Not all that long ago, the World Fantasy Awards changed the award from “the big ugly head” to a bronze award created by Vincent Villafranca. Vincent is an amazing artist and, in addition to the 2013 Hugo Award he made, I am proud to own a few of his smaller works. This year, the art show featured several of Vincent’s works, including various prototypes and molds used in the process of creating the award. It was fascinating to see and I’m so glad they did this. Far too often, what goes on behind-the-scenes in the creative process is ignored, so I applaud that they made this possible for all to enjoy. (There was a lot to enjoy in this year’s art show.)

Despite changing the award, the nominee pins remained the same–a smaller version of the head. This year’s convention team took it on themselves to work with Vincent and create a matching nominee pin that was the envy of many previous nominees, myself included. I have to praise their efforts to make this happen. I wish I had taken picture of one. Maybe a nominee (or winners, congratulations, by the way) will post a shot of theirs soon.

This year’s convention was also the first I’ve seen to feature a consignment table–likely influenced by SFWA’s efforts at Worldcon earlier this year. This allowed attending authors to bring some of their books and have them available for sale at the con. From what I could see, it appeared to be quite successful and helped out a lot of authors who wouldn’t have been well-represented by the regular book dealers. I know World Fantasy has some weird rules about the dealer’s room that might have prevented it, but this table should have been inside with the rest of us. If other’s follow Baltimore’s lead–and they should–that’s the one improvement they can make.

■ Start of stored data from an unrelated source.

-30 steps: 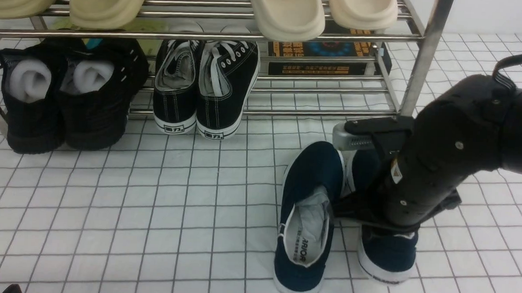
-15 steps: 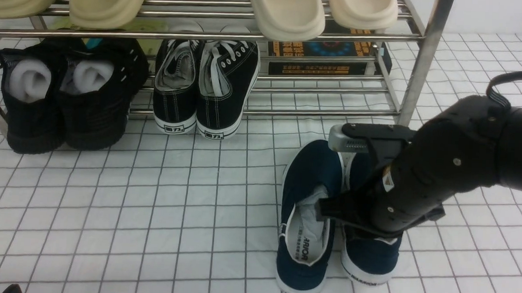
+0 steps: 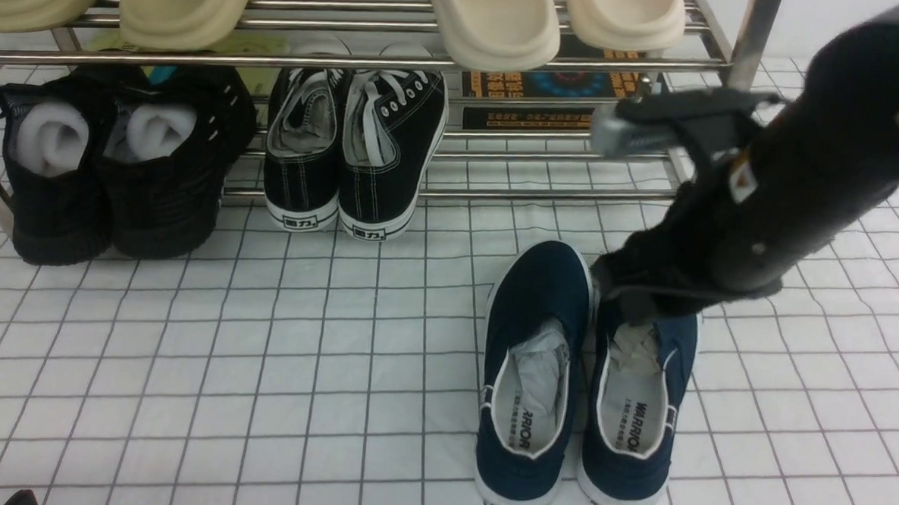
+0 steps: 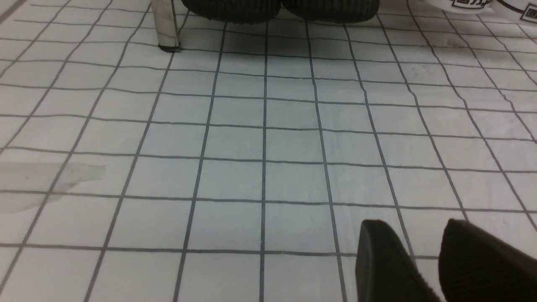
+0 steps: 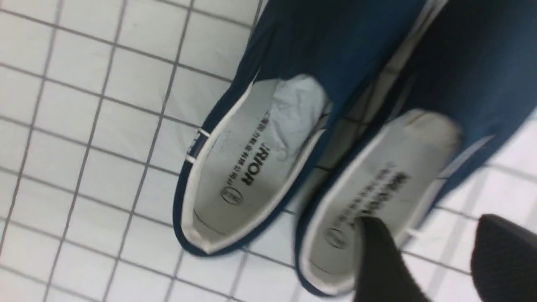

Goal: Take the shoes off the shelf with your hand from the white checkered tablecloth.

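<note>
Front view: glossy black right arm (image 3: 802,169) is slanted down over the navy canvas slip-ons (image 3: 546,287). These are set side by side on the white grid-lined tablecloth (image 3: 264,335), before the steel-tube shoe rack (image 3: 543,194). The fingers are hidden here.
Left wrist view: left gripper (image 4: 423,251) is seen narrowly parted, empty.
Right wrist view: right gripper (image 5: 436,260) is shown spread, empty, above one slip-on's heel.

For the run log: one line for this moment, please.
shoes: off shelf, side by side on white checkered tablecloth | right end effector: open, empty, above shoes
</note>
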Controlling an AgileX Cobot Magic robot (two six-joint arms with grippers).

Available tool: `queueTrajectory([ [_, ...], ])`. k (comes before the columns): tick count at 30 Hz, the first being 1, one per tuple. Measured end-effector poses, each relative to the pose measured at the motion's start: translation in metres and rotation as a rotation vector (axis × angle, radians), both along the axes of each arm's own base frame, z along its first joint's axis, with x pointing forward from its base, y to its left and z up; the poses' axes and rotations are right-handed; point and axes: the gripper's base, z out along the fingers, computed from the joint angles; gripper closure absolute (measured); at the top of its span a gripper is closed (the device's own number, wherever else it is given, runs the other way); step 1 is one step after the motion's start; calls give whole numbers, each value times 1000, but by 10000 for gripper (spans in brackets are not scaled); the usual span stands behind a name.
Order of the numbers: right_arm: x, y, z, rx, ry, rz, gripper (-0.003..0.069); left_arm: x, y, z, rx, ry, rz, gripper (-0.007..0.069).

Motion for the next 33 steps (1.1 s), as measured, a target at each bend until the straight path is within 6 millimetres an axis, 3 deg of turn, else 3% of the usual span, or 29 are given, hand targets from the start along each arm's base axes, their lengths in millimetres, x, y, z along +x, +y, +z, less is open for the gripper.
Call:
queueTrajectory([
  [3, -18, -19, 35, -38, -66, 23, 499, 0, 0, 0, 0, 0, 0, 384],
  [7, -42, -44, 67, -65, -176, 7, 650, 0, 0, 0, 0, 0, 0, 384],
  [10, -66, -68, 86, -60, -271, -14, 674, 0, 0, 0, 0, 0, 0, 384],
  [13, -102, -94, 89, -31, -326, -39, 675, 0, 0, 0, 0, 0, 0, 384],
  [18, -140, -119, 62, 50, -422, -47, 673, 0, 0, 0, 0, 0, 0, 384],
  [21, -155, -127, 28, 146, -508, -60, 673, 0, 0, 0, 0, 0, 0, 384],
  [27, -160, -125, -29, 299, -587, -81, 669, 0, 0, 0, 0, 0, 0, 384],
  [33, -161, -124, -54, 307, -587, -68, 668, 0, 0, 0, 0, 0, 0, 384],
])
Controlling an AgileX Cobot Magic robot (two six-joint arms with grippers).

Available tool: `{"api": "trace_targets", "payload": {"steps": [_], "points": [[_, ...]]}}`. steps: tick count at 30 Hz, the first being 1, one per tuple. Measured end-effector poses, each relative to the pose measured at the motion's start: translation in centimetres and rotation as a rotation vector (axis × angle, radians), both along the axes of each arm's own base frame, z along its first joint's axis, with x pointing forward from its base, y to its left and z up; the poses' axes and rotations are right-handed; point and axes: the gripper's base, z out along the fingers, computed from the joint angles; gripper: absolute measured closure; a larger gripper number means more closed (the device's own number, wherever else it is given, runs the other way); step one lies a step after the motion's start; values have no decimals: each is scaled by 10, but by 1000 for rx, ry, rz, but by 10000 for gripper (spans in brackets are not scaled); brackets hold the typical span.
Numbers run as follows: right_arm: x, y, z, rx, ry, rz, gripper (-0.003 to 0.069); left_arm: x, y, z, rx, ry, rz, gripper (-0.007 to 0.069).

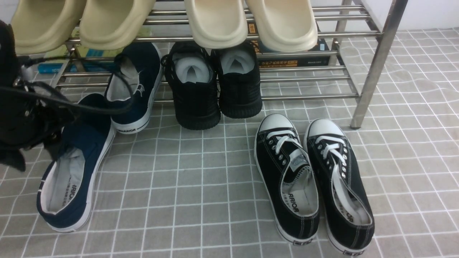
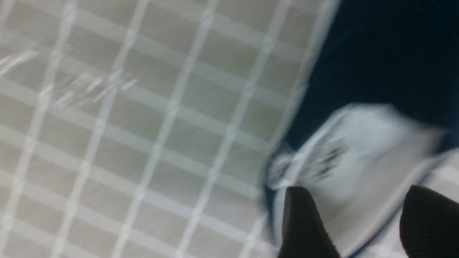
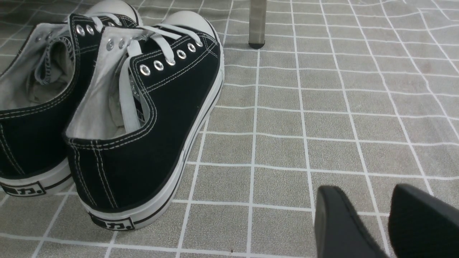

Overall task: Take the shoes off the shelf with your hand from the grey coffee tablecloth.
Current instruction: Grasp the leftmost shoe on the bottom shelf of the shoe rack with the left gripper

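The cloth [image 1: 215, 172] fills the lower frame, and the shelf [image 1: 376, 61] spans the top. One navy shoe [image 1: 71, 179] lies flat on the cloth at lower left, off the shelf. Its mate [image 1: 134, 89] slants on the lower tier, upper left of centre, beside black sneakers [image 1: 215, 86]. Lace-ups [image 1: 312, 179] sit at lower right. In its wrist view, the left gripper [image 2: 365, 229] hangs over the lying shoe's heel opening with fingers spread wide, and blur hides any contact. The right gripper [image 3: 380, 229] is slightly parted and empty above bare cloth.
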Motion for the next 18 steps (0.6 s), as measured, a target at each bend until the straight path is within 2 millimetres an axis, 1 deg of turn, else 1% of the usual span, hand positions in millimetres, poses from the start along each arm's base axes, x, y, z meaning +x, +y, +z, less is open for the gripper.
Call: {"api": "trace_targets", "payload": {"steps": [2,5,7,9,10,12,13,14,16,18], "points": [[0,0,0,0,0,0,420,-8,3,-15,30,57,-1,232],[0,0,0,0,0,0,420,-13,3,-31,37,69,-18,232],[0,0,0,0,0,0,420,-13,3,-36,35,55,-26,237],[0,0,0,0,0,0,420,-13,2,-43,24,27,-24,288],[0,0,0,0,0,0,420,-14,2,-43,23,26,-22,295],[0,0,0,0,0,0,420,-14,3,-45,27,27,-19,413],[0,0,0,0,0,0,420,-15,3,-45,34,34,-21,498],[0,0,0,0,0,0,420,-15,4,-45,41,40,-22,541],[0,0,0,0,0,0,420,-17,5,-45,52,58,-20,597],[0,0,0,0,0,0,420,-18,6,-45,59,74,-17,613]]}}
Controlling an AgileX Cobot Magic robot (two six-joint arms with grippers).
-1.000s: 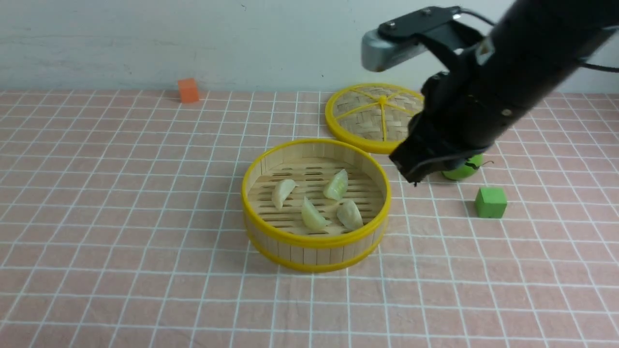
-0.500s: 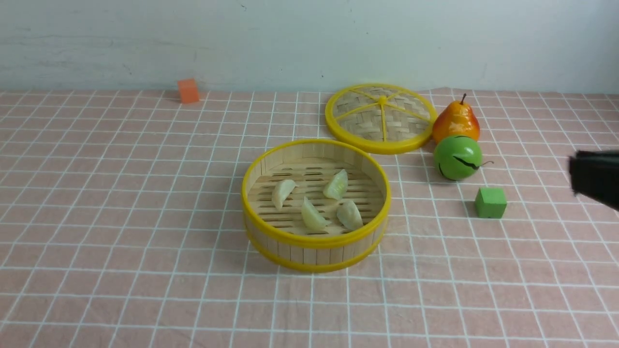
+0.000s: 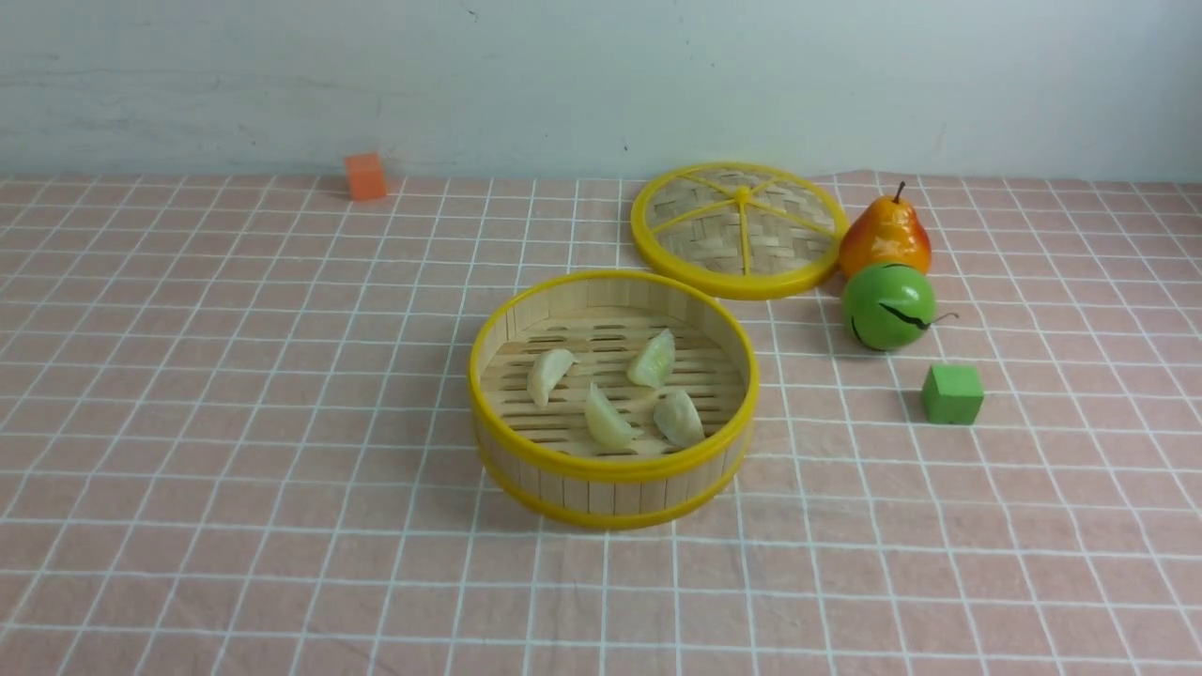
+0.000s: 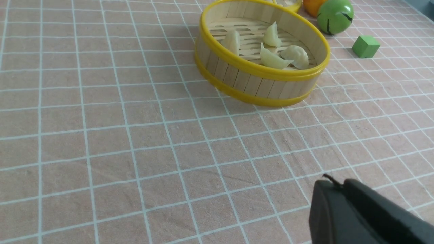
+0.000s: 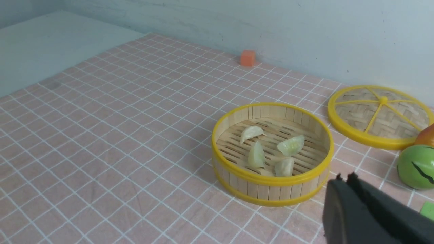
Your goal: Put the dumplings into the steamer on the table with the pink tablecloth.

Conventions are volunteer-run events and as such, there will always be little glitches and mistakes. I know there were a few, but ultimately, I didn’t care. This convention was better than many “professionally-operated” events I’ve attended and people seemed to be having a genuinely good time. That’s the bar I set and adding the extras I’ve mentioned causes me to rate this year’s con quite highly.  Congratulations and thank you to everyone that worked on it!